■ Supplied data:
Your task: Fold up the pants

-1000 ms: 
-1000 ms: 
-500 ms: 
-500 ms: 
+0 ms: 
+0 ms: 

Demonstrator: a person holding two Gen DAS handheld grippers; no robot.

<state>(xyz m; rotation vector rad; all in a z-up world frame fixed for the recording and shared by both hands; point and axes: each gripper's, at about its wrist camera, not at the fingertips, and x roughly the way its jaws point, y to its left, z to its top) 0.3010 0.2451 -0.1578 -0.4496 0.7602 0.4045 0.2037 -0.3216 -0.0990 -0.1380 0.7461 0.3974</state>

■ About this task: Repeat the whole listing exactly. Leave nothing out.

■ Task response:
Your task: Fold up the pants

-1000 ms: 
-1000 ms: 
-500 ms: 
-500 ms: 
+0 ms: 
+0 ms: 

Demonstrator: a person holding two Gen DAS handheld grippers; no robot.

<state>(xyz m; rotation vector rad; all in a z-up world frame fixed for the recording and shared by both hands; point and axes: each gripper's, at about its wrist camera, not at the fingertips, and x roughly the way its jaws point, y to its left, z to its top) 0.3010 0.2451 -0.1578 -0.4496 0.7602 0.4045 0.2037 -0.3216 -0.0990 -0.1380 0.7461 0.3974</state>

Nothing else is needed for the answer.